#### [Work item]
Your answer consists of the lines in the data that contain "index". Copy each of them.

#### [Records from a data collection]
= = = = =

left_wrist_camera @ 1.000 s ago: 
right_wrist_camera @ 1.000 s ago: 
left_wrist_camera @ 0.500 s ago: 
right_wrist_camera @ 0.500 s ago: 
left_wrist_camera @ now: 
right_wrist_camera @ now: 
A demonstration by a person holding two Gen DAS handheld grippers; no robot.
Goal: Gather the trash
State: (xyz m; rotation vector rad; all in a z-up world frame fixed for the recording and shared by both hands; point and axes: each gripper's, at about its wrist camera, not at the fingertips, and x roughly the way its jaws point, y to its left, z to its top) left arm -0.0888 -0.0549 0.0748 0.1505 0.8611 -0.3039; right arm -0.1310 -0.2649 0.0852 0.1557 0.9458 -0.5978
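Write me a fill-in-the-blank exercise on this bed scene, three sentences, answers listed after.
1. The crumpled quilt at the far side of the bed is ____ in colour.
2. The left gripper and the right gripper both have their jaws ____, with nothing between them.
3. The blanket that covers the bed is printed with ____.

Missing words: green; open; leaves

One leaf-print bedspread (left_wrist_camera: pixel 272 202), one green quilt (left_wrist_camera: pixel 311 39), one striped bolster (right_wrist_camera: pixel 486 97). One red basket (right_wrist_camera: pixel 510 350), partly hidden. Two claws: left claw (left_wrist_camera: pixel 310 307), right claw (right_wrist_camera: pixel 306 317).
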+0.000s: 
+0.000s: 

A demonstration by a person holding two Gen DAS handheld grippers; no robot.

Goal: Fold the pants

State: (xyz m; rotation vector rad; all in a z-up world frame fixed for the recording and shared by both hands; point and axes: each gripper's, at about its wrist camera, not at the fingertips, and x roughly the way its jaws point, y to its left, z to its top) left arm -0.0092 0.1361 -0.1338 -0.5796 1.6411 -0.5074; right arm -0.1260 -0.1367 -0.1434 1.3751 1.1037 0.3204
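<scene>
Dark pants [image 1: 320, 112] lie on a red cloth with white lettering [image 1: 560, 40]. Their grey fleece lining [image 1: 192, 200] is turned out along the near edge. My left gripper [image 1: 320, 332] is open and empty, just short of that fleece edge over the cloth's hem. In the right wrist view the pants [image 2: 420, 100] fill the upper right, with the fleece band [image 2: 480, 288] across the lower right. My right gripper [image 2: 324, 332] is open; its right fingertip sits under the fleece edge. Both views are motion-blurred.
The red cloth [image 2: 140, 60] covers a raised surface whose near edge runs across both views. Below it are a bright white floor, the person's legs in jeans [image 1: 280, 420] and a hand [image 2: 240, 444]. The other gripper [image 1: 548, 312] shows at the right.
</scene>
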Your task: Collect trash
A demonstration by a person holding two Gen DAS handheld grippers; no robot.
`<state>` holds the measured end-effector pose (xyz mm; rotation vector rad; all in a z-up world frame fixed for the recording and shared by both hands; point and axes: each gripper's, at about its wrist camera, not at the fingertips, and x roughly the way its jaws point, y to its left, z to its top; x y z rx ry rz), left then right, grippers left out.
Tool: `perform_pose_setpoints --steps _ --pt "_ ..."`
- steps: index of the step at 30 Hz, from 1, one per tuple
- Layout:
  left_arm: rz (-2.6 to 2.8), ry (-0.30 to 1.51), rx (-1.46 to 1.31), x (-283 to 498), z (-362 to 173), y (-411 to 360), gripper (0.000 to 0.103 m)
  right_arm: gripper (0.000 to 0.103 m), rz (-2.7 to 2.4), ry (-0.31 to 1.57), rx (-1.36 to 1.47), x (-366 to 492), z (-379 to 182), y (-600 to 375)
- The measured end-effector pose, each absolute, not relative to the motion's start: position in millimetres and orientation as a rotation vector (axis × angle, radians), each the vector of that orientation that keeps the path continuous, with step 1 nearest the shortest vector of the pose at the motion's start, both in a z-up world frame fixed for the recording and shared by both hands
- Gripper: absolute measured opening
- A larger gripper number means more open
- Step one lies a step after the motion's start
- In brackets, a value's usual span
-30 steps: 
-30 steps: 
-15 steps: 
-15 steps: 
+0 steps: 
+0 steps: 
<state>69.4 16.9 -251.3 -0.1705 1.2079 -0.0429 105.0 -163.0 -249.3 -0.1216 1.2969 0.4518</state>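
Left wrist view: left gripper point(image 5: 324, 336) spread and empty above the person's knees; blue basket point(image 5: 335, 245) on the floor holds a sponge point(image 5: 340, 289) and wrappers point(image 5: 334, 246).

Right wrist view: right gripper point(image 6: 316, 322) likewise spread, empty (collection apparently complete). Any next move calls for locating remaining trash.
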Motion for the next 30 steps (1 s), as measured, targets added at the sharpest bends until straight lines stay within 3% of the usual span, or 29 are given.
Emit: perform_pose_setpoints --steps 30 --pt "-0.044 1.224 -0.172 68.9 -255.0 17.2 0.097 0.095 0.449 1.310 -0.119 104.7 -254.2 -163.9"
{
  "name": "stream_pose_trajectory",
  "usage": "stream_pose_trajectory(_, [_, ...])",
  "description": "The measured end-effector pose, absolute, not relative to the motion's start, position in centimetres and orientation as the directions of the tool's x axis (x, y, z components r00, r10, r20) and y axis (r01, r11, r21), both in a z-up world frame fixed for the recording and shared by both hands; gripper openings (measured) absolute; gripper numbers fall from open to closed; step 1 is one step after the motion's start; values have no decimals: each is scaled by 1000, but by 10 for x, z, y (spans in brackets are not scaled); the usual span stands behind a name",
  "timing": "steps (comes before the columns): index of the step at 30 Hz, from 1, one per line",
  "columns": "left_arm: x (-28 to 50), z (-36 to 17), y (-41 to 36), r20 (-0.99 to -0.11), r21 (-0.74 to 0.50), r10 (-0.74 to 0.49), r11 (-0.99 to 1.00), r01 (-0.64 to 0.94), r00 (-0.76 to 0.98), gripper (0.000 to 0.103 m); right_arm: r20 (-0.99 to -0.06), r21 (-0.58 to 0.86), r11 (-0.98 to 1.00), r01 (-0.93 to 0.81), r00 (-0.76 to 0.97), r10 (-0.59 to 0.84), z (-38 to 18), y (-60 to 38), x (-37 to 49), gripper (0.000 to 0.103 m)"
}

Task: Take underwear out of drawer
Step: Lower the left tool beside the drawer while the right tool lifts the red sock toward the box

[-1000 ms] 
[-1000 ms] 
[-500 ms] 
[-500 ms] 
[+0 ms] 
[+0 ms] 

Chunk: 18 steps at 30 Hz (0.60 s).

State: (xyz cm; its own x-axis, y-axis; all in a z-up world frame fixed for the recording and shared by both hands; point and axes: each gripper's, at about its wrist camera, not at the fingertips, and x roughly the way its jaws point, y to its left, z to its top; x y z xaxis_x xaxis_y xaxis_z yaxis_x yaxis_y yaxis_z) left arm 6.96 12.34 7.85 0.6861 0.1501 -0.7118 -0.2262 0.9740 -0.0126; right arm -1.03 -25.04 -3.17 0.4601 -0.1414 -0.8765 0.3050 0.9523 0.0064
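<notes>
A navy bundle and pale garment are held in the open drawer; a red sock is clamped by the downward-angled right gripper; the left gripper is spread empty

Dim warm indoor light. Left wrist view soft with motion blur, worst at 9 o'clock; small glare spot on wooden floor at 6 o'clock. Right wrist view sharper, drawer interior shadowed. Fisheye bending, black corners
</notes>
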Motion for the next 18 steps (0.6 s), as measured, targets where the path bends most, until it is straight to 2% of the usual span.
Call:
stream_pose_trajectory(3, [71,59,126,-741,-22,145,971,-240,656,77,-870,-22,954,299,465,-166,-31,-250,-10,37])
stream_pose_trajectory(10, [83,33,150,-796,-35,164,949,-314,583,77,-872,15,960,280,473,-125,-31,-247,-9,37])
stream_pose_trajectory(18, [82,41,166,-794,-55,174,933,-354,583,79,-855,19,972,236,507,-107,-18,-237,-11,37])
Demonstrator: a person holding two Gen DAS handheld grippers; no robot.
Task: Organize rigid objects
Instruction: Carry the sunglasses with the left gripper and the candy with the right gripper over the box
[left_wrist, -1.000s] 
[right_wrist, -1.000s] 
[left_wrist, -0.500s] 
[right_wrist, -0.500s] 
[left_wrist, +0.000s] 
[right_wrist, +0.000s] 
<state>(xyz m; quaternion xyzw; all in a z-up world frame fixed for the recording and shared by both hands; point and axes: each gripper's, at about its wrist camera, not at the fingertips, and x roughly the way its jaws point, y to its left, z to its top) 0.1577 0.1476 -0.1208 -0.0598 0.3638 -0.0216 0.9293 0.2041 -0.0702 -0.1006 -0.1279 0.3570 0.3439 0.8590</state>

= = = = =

#### [Exercise response]
- steps: index of the step at 30 Hz, from 1, one per tuple
  "timing": "steps (comes before the columns): index of the step at 30 Hz, from 1, one per line",

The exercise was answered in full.